Digitalisation and new technologies are without question the drivers behind the biggest technological revolution humankind has seen to date. By now, many people experience their surroundings mainly in a digital fashion and design shapes their interaction with technology and the resulting effects on every-day-life. At that point it becomes clear if the effects of “the digital transformation” are intuitively accessible and if they are useful to individuals.
Virtual reality and reality merge – and this merger and its resulting effects are too significant to be left to system developers and engineers alone. In turn, this leads to a continuous change of the importance of our “user experience”. With that in mind, four aspects of design are important:
1. The “human dimension”: Requires an open and collaborative approach in the field of development. With multi-disciplinary teams. Made for the people, by the people. Focussed on users and a collective creative effort.

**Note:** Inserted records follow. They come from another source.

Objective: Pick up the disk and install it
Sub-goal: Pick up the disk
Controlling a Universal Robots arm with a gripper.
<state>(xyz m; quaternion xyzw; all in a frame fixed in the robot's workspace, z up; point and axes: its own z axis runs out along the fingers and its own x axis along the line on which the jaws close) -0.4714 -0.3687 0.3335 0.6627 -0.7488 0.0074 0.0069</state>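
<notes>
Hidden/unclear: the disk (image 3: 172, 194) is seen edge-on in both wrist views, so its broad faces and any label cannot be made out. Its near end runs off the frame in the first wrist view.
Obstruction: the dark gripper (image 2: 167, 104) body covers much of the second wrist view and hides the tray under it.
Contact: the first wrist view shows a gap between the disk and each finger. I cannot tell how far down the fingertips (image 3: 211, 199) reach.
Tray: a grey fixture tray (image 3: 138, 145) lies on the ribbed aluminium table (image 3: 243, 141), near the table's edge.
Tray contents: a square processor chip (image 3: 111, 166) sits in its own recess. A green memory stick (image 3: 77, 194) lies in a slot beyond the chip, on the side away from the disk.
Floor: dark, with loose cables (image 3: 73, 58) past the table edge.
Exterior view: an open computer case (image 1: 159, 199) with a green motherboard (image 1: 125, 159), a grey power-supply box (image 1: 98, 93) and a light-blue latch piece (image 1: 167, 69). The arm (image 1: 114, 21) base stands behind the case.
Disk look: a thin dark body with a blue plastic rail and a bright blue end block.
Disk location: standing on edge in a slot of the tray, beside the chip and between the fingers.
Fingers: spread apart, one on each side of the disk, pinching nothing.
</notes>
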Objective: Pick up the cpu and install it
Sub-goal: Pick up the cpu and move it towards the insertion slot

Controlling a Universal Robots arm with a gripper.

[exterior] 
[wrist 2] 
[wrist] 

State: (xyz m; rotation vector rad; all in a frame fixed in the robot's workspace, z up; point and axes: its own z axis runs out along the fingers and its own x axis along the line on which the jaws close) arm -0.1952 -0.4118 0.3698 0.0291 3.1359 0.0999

2. Accessible design: As the “digital world” increasingly makes its way into the “material world”, the ability to design physical objects becomes paramount. This refers to IoT, smart products and interconnected spaces. What we need is design that understands the human dimension instead of being focussed on “clients” or “users” only.
3. Strategic approach of companies: to create a meaningful relationship between design, technology and strategy. As such, design ought to be understood as a tool for companies.
4. Digital capacity: digital technology is the driver behind most innovations. It is the backbone of the entire ecosystem of experiences relating to products and services. Which is why technological capacity should be included in all processes of development from the very beginning.
The next wave of the “Digital Revolution” will again demand integrative thinking: it is not for humans to follow the logic of machines. Instead, the handling of machines will increasingly take the human dimension into consideration.